Return every line of the data below exactly, but do not include the images.

Collected material
—————

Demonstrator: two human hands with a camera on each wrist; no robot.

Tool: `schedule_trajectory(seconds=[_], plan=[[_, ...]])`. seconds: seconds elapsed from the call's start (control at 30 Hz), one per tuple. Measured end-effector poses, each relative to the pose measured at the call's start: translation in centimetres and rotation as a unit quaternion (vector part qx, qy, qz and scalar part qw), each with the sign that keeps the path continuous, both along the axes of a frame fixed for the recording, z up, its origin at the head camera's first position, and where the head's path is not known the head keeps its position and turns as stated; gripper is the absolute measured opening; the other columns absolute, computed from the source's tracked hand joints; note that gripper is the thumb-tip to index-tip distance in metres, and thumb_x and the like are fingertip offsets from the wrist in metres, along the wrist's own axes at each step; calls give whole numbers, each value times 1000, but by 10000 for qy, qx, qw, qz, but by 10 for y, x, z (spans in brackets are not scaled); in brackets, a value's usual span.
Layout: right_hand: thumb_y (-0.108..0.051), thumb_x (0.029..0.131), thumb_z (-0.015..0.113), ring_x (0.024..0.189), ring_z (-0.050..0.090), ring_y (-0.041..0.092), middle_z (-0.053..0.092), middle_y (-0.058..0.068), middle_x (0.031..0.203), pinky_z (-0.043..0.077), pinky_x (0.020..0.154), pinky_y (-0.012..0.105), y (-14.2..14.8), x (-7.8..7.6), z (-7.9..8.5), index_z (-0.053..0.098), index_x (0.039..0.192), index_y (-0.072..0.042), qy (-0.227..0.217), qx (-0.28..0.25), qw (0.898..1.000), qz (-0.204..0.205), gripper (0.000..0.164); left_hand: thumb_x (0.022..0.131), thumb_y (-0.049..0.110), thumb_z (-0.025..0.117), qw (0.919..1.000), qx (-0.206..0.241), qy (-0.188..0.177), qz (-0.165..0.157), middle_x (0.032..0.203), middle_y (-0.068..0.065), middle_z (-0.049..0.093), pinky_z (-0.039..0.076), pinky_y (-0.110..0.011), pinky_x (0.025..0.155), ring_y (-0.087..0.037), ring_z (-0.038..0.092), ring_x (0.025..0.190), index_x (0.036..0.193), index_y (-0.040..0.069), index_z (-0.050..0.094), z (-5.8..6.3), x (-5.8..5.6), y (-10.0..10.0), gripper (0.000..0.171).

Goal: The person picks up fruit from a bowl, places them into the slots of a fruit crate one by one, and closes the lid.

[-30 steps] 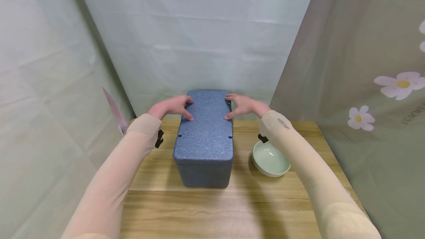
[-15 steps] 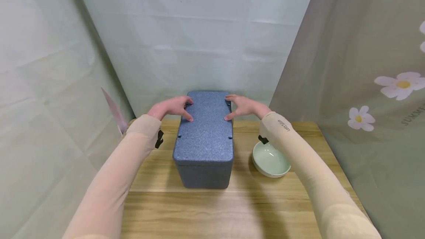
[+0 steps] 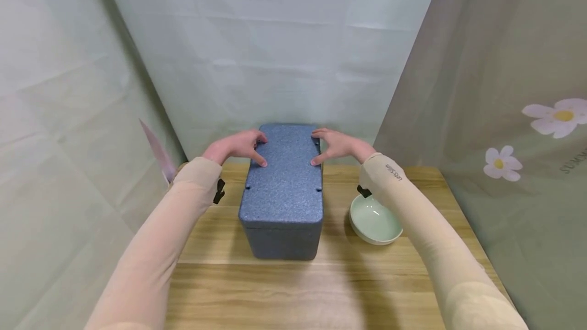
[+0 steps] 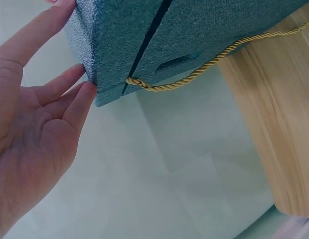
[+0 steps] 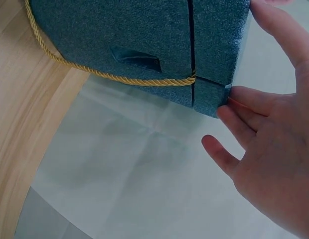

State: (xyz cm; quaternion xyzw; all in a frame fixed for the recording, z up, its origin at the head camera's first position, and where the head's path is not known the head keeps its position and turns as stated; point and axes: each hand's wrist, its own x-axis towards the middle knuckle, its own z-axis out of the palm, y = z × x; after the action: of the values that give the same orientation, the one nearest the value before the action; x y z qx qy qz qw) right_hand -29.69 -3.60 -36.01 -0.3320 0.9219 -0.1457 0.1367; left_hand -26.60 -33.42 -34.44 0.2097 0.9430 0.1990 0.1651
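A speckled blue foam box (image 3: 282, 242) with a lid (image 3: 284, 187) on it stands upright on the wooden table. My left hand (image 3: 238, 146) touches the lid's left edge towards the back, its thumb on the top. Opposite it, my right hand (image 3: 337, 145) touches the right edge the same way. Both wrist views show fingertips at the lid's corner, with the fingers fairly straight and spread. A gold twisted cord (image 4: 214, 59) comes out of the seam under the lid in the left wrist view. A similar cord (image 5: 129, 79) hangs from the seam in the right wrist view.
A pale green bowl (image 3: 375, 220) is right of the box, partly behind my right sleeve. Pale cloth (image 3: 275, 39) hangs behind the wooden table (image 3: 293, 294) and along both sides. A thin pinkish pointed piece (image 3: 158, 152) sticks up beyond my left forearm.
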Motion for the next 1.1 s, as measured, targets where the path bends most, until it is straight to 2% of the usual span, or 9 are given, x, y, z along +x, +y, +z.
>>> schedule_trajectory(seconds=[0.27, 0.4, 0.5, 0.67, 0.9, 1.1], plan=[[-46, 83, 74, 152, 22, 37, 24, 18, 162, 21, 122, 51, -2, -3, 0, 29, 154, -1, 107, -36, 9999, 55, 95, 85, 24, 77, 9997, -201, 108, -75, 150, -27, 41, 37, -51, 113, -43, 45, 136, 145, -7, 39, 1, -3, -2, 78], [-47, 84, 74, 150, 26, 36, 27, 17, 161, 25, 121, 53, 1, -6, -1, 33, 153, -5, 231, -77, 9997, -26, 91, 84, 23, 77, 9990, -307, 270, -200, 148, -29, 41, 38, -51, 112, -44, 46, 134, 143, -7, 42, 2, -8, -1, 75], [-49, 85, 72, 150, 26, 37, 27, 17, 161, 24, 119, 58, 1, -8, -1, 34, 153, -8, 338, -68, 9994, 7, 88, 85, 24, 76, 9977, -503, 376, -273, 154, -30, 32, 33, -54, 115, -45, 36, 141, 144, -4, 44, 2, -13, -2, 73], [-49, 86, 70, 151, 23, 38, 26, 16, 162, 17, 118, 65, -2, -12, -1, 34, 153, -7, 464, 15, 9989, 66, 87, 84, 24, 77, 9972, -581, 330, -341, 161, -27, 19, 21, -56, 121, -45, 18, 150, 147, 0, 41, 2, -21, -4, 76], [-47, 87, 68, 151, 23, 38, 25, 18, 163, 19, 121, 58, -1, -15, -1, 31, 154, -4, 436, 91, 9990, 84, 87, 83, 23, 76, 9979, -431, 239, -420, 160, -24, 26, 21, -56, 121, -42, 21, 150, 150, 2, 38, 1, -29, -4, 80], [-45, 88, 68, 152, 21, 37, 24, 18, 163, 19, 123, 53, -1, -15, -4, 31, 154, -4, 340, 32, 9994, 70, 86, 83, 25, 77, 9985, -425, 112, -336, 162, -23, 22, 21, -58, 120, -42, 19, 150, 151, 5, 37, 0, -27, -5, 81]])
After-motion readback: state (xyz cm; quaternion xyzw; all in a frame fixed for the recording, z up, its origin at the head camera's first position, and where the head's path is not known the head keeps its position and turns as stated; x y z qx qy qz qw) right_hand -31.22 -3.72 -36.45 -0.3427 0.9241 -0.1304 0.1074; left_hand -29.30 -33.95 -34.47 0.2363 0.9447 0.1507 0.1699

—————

Written reply
Demonstrator: two human hands with a camera on each wrist; no robot.

Tool: `schedule_trajectory(seconds=[_], plan=[[_, ...]])`. seconds: seconds elapsed from the call's start (control at 30 Hz), one per tuple. Measured end-effector poses, each relative to the pose measured at the call's start: translation in centimetres and rotation as a unit quaternion (vector part qx, qy, qz and scalar part qw), each with the sign that keeps the path continuous, both along the axes of a frame fixed for the recording, z up, its origin at the head camera's first position, and where the head's path is not known the head keeps its position and turns as stated; gripper is the absolute measured opening; the other columns absolute, computed from the source's tracked hand joints; note that gripper is the thumb-tip to index-tip distance in metres, and thumb_x and the like are fingertip offsets from the wrist in metres, along the wrist's own axes at each step; calls give whole numbers, each value times 1000, but by 10000 for qy, qx, qw, qz, but by 10 for y, x, z (spans in brackets are not scaled); in brackets, a value's usual span.
Layout: right_hand: thumb_y (-0.108..0.051), thumb_x (0.029..0.131), thumb_z (-0.015..0.113), ring_x (0.024..0.189), ring_z (-0.050..0.090), ring_y (-0.041..0.092), middle_z (-0.053..0.092), middle_y (-0.058..0.068), middle_x (0.031..0.203), pinky_z (-0.043..0.077), pinky_x (0.020..0.154), pinky_y (-0.012..0.105), y (-14.2..14.8), x (-7.8..7.6), z (-7.9..8.5), index_z (-0.053..0.098), index_x (0.039..0.192), index_y (-0.072..0.042), qy (-0.227..0.217), qx (-0.28..0.25), qw (0.898..1.000), qz (-0.204..0.205), gripper (0.000..0.164); left_hand: thumb_x (0.022..0.131), thumb_y (-0.049..0.110), thumb_z (-0.025..0.117), qw (0.919..1.000), qx (-0.206..0.241), qy (-0.188..0.177), qz (-0.165..0.157), middle_x (0.032..0.203), middle_y (-0.068..0.065), middle_z (-0.049..0.093), pinky_z (-0.039..0.076), pinky_y (-0.110..0.011), pinky_x (0.025..0.155), ring_y (-0.087..0.037), ring_z (-0.038..0.092), ring_x (0.025..0.190), index_x (0.036..0.193), index_y (-0.040..0.069), index_z (-0.050..0.094), z (-5.8..6.3), x (-5.8..5.6), y (-10.0..10.0), gripper (0.000..0.171).

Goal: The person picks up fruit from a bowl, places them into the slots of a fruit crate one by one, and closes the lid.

[-30 steps] 
[-15 steps] 
[+0 steps] 
[+0 steps] 
[+0 steps] 

State: (xyz cm; quaternion xyzw; all in a frame fixed for the recording, z up, its origin at the head camera's first position, and where the head's path is not known the head keeps its position and turns as stated; point and axes: each hand's wrist, its own x-axis towards the middle knuckle, its own z-axis out of the palm, y = z × x; after the action: of the values that give the same orientation, the one nearest the value before the action; x y z qx qy qz qw) right_hand -29.69 -3.60 -36.01 -0.3320 0.9219 -0.1457 0.1367; left_hand -26.60 -33.42 -34.44 0.2097 0.9430 0.1990 0.1651
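A speckled blue foam box (image 3: 282, 242) with a lid (image 3: 284, 187) on it stands upright on the wooden table. My left hand (image 3: 238, 146) touches the lid's left edge towards the back, its thumb on the top. Opposite it, my right hand (image 3: 337, 145) touches the right edge the same way. Both wrist views show fingertips at the lid's corner, with the fingers fairly straight and spread. A gold twisted cord (image 4: 214, 59) comes out of the seam under the lid in the left wrist view. A similar cord (image 5: 129, 79) hangs from the seam in the right wrist view.
A pale green bowl (image 3: 375, 220) is right of the box, partly behind my right sleeve. Pale cloth (image 3: 275, 39) hangs behind the wooden table (image 3: 293, 294) and along both sides. A thin pinkish pointed piece (image 3: 158, 152) sticks up beyond my left forearm.
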Motion for the next 1.1 s, as measured, targets where the path bends most, until it is straight to 2% of the usual span, or 9 are given, x, y, z along +x, +y, +z.
>>> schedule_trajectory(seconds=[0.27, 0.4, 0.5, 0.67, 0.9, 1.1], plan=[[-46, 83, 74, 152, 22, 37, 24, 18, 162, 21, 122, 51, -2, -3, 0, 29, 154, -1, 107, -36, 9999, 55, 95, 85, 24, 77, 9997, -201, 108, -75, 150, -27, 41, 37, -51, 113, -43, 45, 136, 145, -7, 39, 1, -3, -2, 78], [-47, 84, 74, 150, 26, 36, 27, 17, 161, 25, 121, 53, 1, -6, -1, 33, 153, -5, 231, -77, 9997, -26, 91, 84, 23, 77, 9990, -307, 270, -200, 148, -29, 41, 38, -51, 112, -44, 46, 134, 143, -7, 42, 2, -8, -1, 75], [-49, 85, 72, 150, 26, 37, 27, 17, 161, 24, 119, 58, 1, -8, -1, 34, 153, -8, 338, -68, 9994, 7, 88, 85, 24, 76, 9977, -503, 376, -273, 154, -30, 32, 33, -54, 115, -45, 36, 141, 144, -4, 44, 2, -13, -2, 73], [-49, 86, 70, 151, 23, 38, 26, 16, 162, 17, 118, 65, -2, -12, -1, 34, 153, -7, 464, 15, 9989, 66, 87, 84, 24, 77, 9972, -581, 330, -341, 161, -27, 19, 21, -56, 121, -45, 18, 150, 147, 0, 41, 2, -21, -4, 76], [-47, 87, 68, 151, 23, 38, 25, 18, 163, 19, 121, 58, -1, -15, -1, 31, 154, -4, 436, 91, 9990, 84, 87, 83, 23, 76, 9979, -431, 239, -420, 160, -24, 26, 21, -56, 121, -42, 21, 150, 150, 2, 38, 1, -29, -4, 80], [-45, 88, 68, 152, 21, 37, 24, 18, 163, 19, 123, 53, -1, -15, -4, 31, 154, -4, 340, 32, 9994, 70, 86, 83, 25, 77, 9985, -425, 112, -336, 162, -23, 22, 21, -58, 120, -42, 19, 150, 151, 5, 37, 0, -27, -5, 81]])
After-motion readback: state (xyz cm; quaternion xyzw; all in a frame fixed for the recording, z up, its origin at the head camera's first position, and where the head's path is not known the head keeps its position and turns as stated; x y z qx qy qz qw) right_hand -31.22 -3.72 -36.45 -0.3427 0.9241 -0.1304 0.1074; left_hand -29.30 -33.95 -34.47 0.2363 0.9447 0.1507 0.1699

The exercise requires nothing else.